TASK ITEM: Write out the following listing's lines from the one with "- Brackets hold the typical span" to the one with "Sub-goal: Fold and", exactly, with both included and no others.

LISTED RECORDS:
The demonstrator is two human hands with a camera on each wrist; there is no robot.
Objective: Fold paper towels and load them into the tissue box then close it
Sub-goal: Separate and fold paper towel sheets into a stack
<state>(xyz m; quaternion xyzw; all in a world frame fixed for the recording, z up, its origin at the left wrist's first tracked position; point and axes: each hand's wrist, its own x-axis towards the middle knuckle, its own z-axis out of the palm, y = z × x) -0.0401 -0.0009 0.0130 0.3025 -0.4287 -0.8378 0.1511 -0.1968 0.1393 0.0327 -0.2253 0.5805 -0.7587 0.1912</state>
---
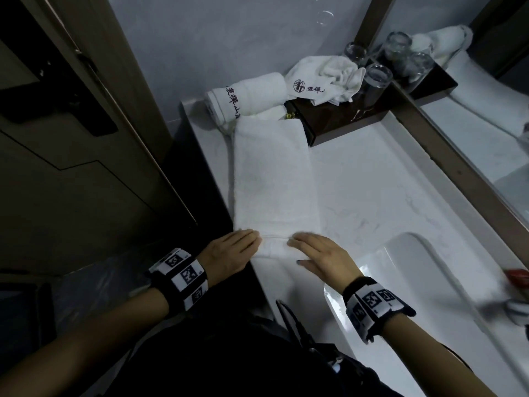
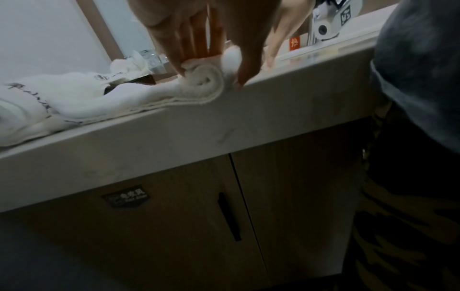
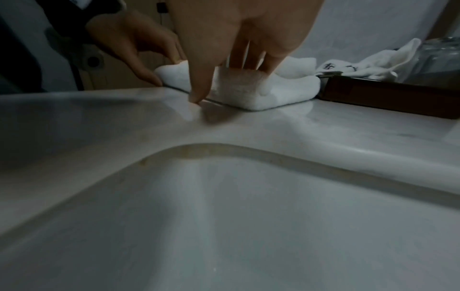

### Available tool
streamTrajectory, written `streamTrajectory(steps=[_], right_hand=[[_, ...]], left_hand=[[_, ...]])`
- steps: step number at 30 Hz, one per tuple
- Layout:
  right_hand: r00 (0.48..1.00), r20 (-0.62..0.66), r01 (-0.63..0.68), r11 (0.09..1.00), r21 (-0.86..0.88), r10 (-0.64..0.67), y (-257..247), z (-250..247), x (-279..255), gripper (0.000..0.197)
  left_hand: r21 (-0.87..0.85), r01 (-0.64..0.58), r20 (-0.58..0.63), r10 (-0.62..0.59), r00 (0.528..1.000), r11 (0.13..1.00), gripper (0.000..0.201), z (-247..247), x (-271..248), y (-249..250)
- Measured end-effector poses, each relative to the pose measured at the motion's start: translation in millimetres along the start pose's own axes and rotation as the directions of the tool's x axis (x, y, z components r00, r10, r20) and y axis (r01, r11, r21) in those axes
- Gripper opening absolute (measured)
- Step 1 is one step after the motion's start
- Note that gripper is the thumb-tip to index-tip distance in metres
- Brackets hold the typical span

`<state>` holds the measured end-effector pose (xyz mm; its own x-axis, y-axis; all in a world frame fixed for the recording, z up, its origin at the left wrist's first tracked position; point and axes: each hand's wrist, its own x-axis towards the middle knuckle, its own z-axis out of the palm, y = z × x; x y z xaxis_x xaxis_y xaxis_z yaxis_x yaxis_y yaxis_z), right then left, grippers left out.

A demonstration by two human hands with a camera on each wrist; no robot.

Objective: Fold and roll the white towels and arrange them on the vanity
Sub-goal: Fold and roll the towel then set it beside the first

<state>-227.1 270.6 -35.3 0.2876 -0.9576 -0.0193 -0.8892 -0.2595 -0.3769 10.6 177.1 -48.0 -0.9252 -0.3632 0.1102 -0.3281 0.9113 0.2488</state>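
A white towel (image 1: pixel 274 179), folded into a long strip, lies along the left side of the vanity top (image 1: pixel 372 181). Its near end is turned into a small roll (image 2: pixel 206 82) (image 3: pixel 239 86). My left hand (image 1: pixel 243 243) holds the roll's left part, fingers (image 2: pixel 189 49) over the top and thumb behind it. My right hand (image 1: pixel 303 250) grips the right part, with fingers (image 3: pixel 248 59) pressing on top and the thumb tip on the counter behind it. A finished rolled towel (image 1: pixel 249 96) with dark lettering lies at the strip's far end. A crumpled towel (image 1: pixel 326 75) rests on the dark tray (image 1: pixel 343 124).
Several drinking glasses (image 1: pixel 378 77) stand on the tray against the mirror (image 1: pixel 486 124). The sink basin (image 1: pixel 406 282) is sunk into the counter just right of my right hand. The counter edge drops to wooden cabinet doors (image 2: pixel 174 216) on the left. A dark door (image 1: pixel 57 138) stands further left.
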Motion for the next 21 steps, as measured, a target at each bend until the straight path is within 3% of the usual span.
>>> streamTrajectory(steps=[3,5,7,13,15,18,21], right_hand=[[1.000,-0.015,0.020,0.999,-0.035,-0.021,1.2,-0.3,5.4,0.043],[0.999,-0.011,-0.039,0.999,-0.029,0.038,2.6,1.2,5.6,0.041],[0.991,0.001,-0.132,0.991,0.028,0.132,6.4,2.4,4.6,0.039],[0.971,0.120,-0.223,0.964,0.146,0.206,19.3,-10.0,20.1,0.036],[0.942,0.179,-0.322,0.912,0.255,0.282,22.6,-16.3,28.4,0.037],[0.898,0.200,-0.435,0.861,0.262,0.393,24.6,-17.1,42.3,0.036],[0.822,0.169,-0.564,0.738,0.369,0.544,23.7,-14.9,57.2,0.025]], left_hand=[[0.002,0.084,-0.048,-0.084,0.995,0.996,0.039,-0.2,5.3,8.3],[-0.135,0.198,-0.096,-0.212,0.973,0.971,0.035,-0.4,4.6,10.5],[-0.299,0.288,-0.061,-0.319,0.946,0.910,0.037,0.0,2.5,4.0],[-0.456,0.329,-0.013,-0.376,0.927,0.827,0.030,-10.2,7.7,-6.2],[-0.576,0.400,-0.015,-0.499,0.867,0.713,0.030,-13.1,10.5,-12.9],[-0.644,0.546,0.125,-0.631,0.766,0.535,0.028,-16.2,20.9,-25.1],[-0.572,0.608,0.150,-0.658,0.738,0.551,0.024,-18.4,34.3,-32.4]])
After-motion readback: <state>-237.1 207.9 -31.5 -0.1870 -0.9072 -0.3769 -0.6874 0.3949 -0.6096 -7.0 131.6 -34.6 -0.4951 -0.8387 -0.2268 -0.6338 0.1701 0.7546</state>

RESPONSE:
- Brackets hold the typical span

`<state>` holds the measured end-effector pose (xyz mm; its own x-axis, y-axis; all in a world frame fixed for the recording, z up, its origin at the left wrist's first tracked position; point and axes: each hand's wrist, its own x-axis towards the middle knuckle, its own z-axis out of the palm, y = z × x; x y z xaxis_x xaxis_y xaxis_z yaxis_x yaxis_y yaxis_z), right then left, grippers left out.

A demonstration by two human hands with a camera on each wrist; no robot.

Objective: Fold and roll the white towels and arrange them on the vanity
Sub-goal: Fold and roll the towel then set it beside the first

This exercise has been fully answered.